Work required
In the entries below, count every line with the string "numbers". State the count and nothing else.

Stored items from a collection
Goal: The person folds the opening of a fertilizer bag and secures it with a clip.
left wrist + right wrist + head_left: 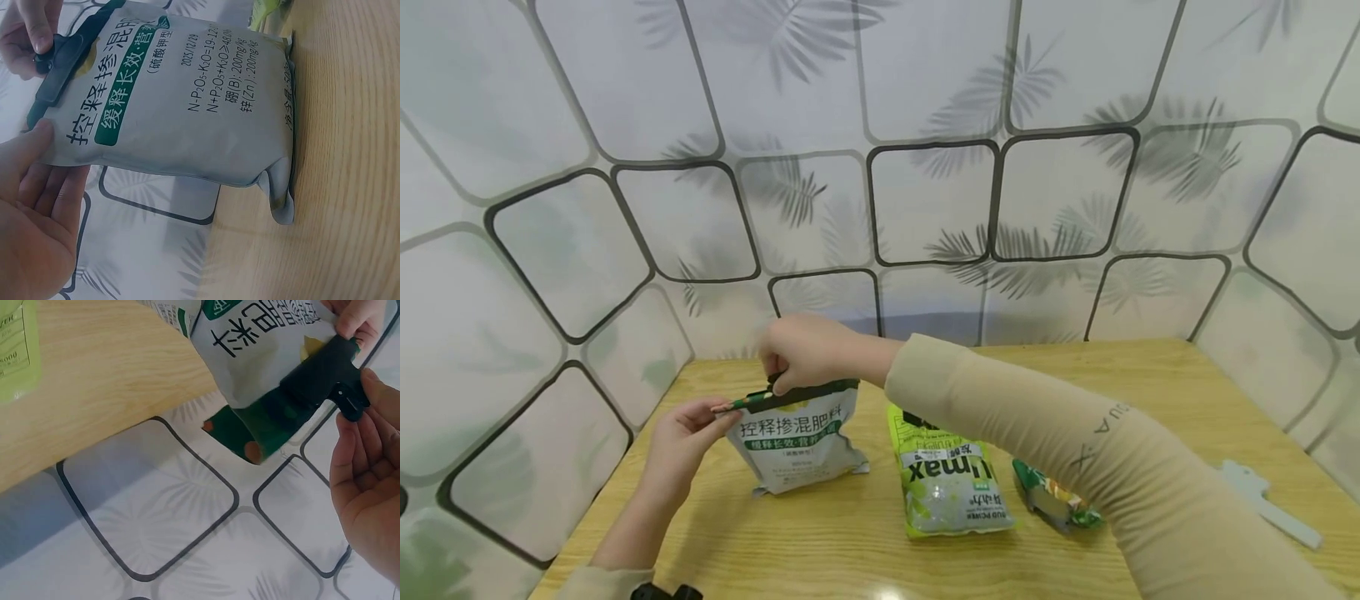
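- Left arm: rises from the lower left of the head view, forearm slanting up and inward; the beige cuff shows at the bottom edge beside a black device (666, 592).
- Left hand (688, 433): grasping. Thumb lies on the front face and fingers behind, pinching the white bag (801, 454) at its upper left corner.
- Right arm: enters from the lower right, bends, and runs leftward in a beige sleeve (1045, 417) with dark lettering. In the head view it passes in front of part of the lime-green bag (951, 492).
- Right hand (808, 350): grasping. It is held above the top edge of the white bag, wrist bent, fingers directed downward; thumb and fingers pinch the lever of the black clip (325, 375).
- Clip: seated across the green top strip of the white bag. In the right wrist view, a green end of that strip projects beyond it.
- White bag: upright on the wooden table (790, 550), left of centre, printed front toward the wearer, between the two hands.
- Lime-green bag: lies to the right of the white bag, apart from it.
- Green packet (1052, 496): just right of the lime-green bag, partly covered by the sleeve.
- Pale tool (1285, 521): at far right on the table.
- Patterned sheet (940, 200): behind the table.
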Demonstrator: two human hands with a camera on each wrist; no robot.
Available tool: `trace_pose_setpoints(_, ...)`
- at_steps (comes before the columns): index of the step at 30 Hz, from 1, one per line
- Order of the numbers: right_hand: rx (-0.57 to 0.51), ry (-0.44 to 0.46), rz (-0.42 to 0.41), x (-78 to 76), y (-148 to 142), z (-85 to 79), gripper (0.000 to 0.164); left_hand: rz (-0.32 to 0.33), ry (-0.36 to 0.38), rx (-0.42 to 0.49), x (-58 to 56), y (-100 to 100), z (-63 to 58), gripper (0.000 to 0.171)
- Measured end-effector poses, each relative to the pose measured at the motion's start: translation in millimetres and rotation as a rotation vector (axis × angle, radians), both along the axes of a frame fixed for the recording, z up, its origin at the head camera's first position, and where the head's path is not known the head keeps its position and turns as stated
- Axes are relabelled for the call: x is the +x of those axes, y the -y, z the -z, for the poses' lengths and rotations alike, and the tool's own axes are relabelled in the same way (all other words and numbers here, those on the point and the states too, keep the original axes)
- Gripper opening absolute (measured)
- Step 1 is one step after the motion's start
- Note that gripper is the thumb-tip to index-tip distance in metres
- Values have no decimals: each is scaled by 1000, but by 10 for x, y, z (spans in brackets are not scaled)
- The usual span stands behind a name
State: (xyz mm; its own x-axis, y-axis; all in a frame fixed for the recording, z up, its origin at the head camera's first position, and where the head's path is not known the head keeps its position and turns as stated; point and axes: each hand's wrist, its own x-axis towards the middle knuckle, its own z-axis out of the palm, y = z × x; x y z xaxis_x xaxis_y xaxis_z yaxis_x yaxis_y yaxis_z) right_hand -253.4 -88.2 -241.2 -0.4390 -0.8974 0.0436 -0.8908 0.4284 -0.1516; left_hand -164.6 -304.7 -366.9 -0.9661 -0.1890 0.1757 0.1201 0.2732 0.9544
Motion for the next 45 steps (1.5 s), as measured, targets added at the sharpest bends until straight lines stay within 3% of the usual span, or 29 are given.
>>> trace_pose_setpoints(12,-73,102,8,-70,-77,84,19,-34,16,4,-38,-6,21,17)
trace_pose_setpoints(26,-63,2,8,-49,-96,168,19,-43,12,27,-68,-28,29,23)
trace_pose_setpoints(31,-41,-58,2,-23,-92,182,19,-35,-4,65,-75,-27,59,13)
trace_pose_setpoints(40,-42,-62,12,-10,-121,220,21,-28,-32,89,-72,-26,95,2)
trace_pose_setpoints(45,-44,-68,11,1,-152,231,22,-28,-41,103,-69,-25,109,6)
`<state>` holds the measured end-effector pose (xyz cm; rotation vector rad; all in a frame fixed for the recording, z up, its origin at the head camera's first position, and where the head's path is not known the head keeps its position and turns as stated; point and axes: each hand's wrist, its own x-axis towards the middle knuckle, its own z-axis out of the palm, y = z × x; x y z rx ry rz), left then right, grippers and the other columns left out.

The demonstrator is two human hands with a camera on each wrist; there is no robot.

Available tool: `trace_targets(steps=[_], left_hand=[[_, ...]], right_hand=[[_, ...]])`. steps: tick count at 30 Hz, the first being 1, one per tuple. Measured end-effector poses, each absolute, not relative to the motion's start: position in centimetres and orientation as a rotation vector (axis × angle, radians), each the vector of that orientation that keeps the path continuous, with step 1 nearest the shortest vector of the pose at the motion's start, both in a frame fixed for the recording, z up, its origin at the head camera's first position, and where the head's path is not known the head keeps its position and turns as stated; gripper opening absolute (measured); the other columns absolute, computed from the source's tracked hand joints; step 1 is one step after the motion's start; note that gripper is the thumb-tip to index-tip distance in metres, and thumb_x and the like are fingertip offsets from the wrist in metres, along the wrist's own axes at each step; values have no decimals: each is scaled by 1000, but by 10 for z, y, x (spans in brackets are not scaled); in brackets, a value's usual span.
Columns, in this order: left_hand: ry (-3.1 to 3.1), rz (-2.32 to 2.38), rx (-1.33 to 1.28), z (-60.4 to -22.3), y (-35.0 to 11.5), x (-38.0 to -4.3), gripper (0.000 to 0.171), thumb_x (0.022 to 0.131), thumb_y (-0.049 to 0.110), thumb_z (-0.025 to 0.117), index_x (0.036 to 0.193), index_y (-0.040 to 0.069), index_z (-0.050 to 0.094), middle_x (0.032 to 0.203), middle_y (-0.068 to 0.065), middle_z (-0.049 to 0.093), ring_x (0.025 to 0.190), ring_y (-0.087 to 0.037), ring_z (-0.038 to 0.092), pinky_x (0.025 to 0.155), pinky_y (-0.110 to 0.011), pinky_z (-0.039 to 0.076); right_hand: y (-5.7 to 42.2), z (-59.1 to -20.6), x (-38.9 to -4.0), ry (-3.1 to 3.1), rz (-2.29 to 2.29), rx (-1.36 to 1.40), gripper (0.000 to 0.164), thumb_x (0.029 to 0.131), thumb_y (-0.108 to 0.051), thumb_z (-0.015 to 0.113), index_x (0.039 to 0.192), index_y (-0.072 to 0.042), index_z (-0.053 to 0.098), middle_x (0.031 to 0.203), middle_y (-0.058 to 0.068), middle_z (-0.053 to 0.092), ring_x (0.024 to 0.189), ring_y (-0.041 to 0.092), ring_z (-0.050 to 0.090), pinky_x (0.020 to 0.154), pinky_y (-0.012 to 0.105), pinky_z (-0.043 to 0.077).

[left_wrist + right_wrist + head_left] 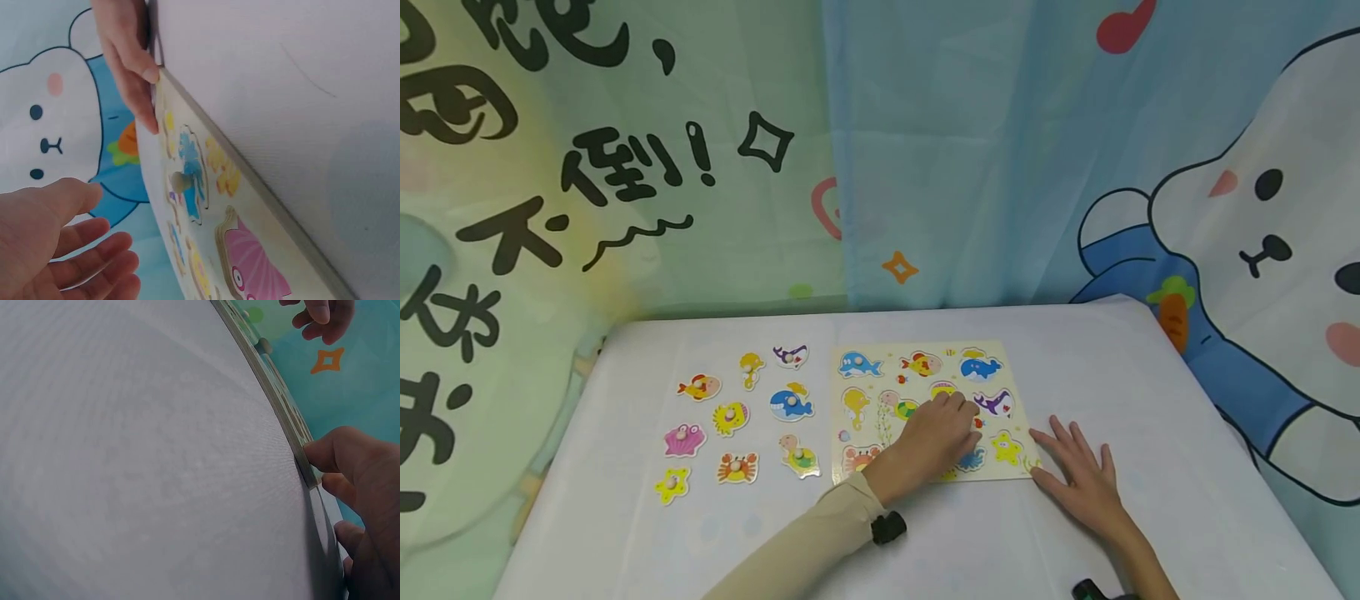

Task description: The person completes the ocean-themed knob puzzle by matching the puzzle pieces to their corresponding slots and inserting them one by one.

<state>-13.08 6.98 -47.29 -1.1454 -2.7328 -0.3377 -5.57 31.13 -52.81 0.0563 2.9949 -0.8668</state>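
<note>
My left hand [928, 429] hovers over a pale wooden puzzle board [936, 473] with sea-animal pictures. In the left wrist view, the fingers of this hand are loosely bent, with nothing between them and the thumb. Close by, a blue sea-animal piece [190, 165] with a round wooden knob sits in the board, near a pink shell picture [253, 253]. My right hand [1082, 483] rests at the board's near right corner, fingers spread. Its thumb [325, 450] touches the edge there. The left hand hides the middle of the board in the head view.
Several loose knobbed pieces lie left of the board, among them a blue whale [790, 405], a turtle [800, 457], a crab [737, 468] and a yellow star [672, 485]. The white-covered table [647, 550] backs onto a printed curtain [962, 167].
</note>
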Motion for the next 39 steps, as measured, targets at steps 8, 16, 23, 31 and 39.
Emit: trace_targets(steps=[8,16,23,31,39], left_hand=[[-2759,-442,-1113,-468,62,-129,34,96,35,57,123,14,61,114,2,66,100,-11,59,87,-19,51],[-2720,-515,-1054,-460,44,-125,34,95,35,60,121,14,62,108,4,66,92,-10,57,76,-17,50],[-2778,-624,-985,-462,17,-117,39,92,36,65,124,13,61,113,2,68,100,-11,60,87,-21,52],[-2822,-644,-917,-467,-28,-95,32,92,33,65,117,14,63,104,3,69,89,-11,57,73,-22,52],[-2863,-575,-766,-478,-85,-72,29,87,33,71,110,16,65,97,6,67,87,-8,56,74,-24,52]], right_hand=[[312,-528,-55,2994,-872,55,56,87,-39,63,136,-14,52,156,25,28,147,45,9,109,73,-10],[312,-528,-54,2988,-879,58,57,87,-39,63,136,-13,52,156,26,27,147,45,9,109,73,-10],[312,-528,-53,2984,-878,57,57,87,-39,63,136,-13,52,156,26,27,147,46,8,109,73,-11],[313,-529,-53,2983,-883,46,57,88,-41,62,137,-12,51,156,25,26,148,45,7,109,72,-12],[311,-530,-54,2993,-914,33,56,88,-40,63,136,-14,52,155,26,28,147,45,9,109,72,-11]])
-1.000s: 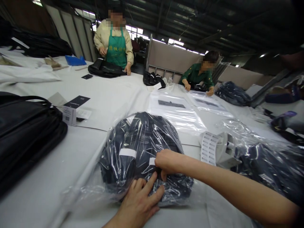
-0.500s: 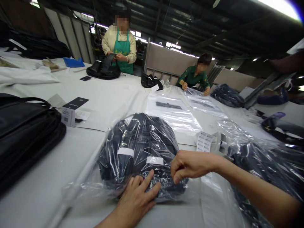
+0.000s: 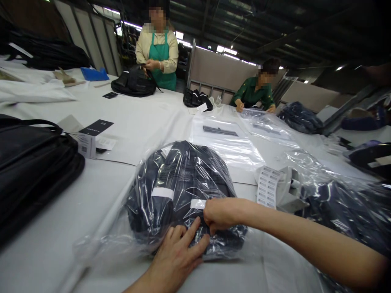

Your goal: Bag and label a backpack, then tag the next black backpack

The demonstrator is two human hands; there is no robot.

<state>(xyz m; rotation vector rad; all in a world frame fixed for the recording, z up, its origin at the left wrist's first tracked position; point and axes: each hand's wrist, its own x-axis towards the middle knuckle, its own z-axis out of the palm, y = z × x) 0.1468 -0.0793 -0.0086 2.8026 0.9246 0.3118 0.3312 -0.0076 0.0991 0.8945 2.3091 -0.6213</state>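
Note:
In front of me lies a dark backpack inside a clear plastic bag, whose loose part spreads to the left. Two white strips show on the backpack's straps through the plastic. My left hand rests on the near side of the wrapped backpack, its fingers spread over the plastic. My right hand is closed, knuckles up, against the plastic beside the right-hand white strip. Its fingertips are hidden, so what they pinch, if anything, cannot be seen.
Black bags with hang tags lie at left. To the right are a label roll and more plastic-wrapped bags. Flat plastic bags lie beyond. Two co-workers handle a black backpack and plastic across the table.
My right hand has moved left over the wrapped backpack to the right-hand white strip. My left hand stays nearly in place. The view has shifted slightly.

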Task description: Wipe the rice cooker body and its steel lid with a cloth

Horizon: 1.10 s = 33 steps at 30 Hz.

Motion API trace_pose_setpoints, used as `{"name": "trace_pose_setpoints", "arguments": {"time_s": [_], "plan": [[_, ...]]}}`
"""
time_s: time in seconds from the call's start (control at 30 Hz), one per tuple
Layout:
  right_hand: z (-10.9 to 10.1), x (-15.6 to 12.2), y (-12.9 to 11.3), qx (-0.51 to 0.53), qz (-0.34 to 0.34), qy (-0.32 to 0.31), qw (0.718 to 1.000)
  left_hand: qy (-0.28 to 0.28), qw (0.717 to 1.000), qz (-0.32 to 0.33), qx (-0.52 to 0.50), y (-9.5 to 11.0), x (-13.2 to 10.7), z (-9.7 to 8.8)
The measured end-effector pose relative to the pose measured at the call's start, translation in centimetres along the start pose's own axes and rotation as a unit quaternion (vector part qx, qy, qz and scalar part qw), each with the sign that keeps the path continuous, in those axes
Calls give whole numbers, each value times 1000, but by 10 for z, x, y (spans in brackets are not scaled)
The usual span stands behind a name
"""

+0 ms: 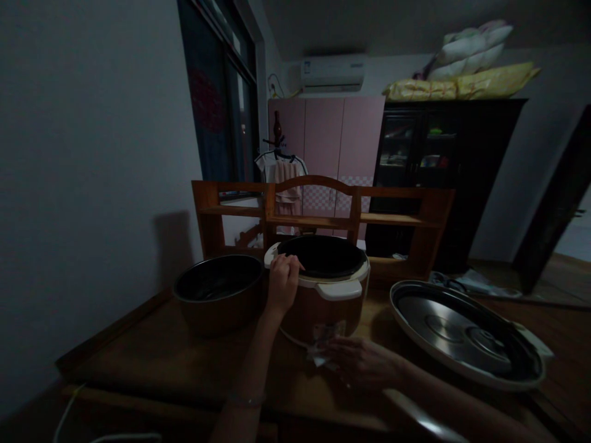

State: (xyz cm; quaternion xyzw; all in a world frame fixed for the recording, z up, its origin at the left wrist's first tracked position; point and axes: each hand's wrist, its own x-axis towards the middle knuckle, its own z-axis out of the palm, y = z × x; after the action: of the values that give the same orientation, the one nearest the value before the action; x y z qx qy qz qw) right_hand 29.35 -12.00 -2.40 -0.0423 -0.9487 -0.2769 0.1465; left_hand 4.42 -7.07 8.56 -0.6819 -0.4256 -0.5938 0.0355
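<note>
A large rice cooker body point(295, 314) stands lidless in the middle of the wooden desk, its dark inside showing. My left hand point(283, 280) is closed on its near left rim, fingers curled over the edge. Low on the cooker's front, beside a small panel point(329, 331), my right hand point(355, 362) presses a crumpled white tissue point(318, 355) with its fingers together. To the left sits the dark inner pot point(217, 314), apart from the cooker. On the right lies the round lid point(434, 314), its metal underside facing up.
Behind the cooker rises a wooden shelf rack point(316, 219) along the desk's back. A wall point(115, 184) bounds the left side. Pale cables point(69, 409) hang at the lower left. Farther back are a pink wardrobe point(323, 135) and a dark cabinet point(480, 160).
</note>
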Motion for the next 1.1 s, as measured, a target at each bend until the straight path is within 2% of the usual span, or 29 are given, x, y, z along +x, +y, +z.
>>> {"name": "trace_pose_setpoints", "arguments": {"time_s": [0.17, 0.3, 0.47, 0.67, 0.83, 0.97, 1.1], "plan": [[-3, -22, 2, 24, 18, -18, 999, -1, 1000, -6, -2, -2, -1, 1], [1, -28, 3, 41, 23, -31, 998, 4, 1000, -8, -3, -4, -2, 2], [9, -20, -1, 56, 37, -38, 997, 10, 1000, -11, -10, -5, -2, 4], [13, 3, -9, 67, 28, -35, 997, 10, 1000, -12, -6, -2, -1, 2], [7, 9, -10, 74, 22, -24, 997, 5, 1000, -4, -6, 0, -1, 0], [-5, 2, -5, 73, 26, -25, 997, 5, 1000, -8, -5, -1, -1, 1], [-19, -7, -4, 66, 43, -54, 995, 5, 1000, -6, -6, -1, -1, 1]]}}
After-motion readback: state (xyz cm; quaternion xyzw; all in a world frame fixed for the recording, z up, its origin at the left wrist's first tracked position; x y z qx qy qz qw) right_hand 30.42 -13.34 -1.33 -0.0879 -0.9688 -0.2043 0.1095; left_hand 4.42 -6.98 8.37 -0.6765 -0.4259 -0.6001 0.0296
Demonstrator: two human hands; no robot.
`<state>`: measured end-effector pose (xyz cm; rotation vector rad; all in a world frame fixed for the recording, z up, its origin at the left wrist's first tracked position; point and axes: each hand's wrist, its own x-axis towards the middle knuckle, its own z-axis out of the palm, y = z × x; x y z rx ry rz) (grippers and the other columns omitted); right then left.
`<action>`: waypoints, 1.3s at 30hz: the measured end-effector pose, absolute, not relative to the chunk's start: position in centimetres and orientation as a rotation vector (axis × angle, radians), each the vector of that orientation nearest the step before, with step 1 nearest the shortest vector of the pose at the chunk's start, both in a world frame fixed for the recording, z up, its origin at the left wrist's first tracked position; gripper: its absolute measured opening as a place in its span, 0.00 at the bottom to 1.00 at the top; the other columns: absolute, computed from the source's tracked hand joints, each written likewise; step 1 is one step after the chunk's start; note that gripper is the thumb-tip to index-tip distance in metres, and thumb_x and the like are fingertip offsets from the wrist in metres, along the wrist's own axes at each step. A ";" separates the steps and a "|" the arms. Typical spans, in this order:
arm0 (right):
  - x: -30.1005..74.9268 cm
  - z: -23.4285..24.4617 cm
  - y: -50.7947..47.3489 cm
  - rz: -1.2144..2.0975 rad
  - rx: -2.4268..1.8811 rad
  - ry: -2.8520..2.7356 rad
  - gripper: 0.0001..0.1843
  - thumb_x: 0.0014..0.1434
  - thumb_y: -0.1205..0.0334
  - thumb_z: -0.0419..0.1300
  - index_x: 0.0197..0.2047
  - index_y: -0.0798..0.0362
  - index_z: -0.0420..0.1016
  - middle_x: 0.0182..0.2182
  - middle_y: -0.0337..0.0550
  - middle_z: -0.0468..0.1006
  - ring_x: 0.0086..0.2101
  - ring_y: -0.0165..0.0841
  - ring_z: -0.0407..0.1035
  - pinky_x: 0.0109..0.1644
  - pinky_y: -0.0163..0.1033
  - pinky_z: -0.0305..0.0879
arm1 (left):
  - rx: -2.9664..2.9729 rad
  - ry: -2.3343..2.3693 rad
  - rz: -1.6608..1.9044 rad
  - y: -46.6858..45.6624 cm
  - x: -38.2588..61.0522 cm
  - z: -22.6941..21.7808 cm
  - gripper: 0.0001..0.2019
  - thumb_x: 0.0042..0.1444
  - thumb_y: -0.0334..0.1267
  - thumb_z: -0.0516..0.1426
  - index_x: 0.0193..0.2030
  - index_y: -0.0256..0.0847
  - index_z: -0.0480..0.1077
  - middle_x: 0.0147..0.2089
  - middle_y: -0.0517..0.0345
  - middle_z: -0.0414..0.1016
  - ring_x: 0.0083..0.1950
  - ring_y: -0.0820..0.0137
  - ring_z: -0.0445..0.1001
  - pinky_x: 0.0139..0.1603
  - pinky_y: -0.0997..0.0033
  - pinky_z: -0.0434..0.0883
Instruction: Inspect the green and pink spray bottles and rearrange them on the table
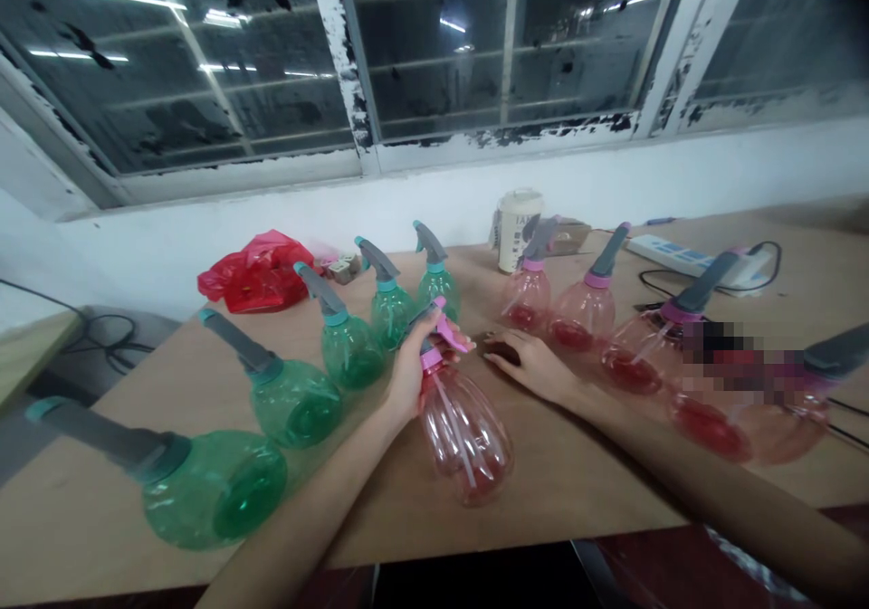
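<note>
My left hand is wrapped around the neck and trigger head of a pink spray bottle, whose clear ribbed body tilts toward me over the middle of the table. A thin tube shows inside it. To the right, my right hand rests low at the tabletop with its fingers apart, holding nothing. Several green spray bottles with grey heads stand in a row on the left. Another row of pink spray bottles runs along the right, the nearest partly covered by a blurred patch.
A red plastic bag lies at the back left of the wooden table. Against the wall stands a paper cup. A white power strip with a black cable sits at the back right. Windows rise behind.
</note>
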<state>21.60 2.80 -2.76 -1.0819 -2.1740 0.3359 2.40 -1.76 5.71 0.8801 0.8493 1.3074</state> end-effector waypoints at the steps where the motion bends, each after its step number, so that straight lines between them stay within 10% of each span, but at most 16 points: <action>1: 21.6 -2.8 2.8 0.339 -1.085 -2.168 0.12 0.60 0.60 0.54 0.45 0.52 0.72 0.45 0.46 0.77 0.46 0.38 0.71 0.53 0.47 0.66 | 0.910 0.857 1.312 -2.0 2.4 5.9 0.14 0.51 0.47 0.59 0.27 0.37 0.70 0.22 0.59 0.72 0.26 0.72 0.74 0.27 0.78 0.68; 20: 21.8 -2.5 2.9 0.347 -1.042 -2.155 0.12 0.58 0.65 0.55 0.46 0.53 0.71 0.45 0.48 0.77 0.45 0.38 0.71 0.52 0.46 0.66 | 0.648 0.727 1.089 -1.8 2.4 3.6 0.20 0.58 0.48 0.51 0.41 0.31 0.73 0.42 0.40 0.78 0.47 0.57 0.77 0.43 0.63 0.74; 39: 22.7 -2.9 3.2 0.394 -1.085 -2.093 0.12 0.59 0.57 0.55 0.44 0.50 0.73 0.44 0.43 0.78 0.44 0.37 0.73 0.53 0.46 0.66 | 0.780 0.793 1.220 -2.2 1.6 4.5 0.18 0.57 0.47 0.52 0.37 0.31 0.73 0.38 0.43 0.79 0.42 0.59 0.78 0.42 0.67 0.73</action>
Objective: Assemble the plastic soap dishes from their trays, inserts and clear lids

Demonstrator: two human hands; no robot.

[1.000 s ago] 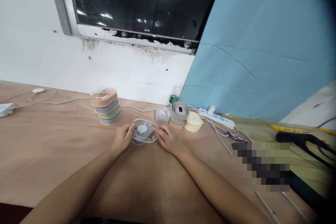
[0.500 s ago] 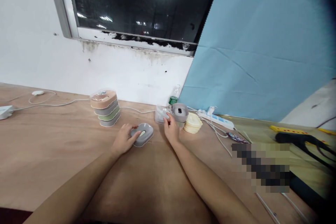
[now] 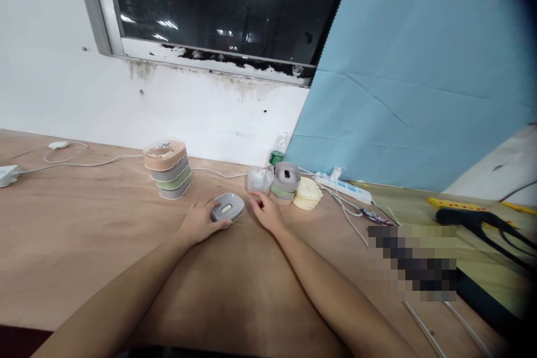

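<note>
My left hand (image 3: 200, 222) rests on the wooden table (image 3: 84, 235) and grips the left side of a grey oval case (image 3: 227, 207) that lies flat, a white oval showing in its top. My right hand (image 3: 265, 212) hovers just right of the case with its fingers loosely spread and nothing in them. Just beyond it sits a clear plastic lid (image 3: 259, 180). To the right of the lid stands a short stack of cases (image 3: 286, 183) with a grey one on top, and beside that a pile of cream oval pieces (image 3: 307, 194).
A taller stack of cases (image 3: 168, 168), peach on top, stands to the left by the wall. White cables (image 3: 75, 163) run along the back. A power strip (image 3: 346, 189) and a green-capped bottle (image 3: 278, 152) lie near the blue cloth (image 3: 419, 84). Dark tools (image 3: 482, 224) lie far right.
The clear lid came off the grey case and my right hand set it down by the short stack, then drew back toward the case. My left hand stayed on the case.
</note>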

Response below
3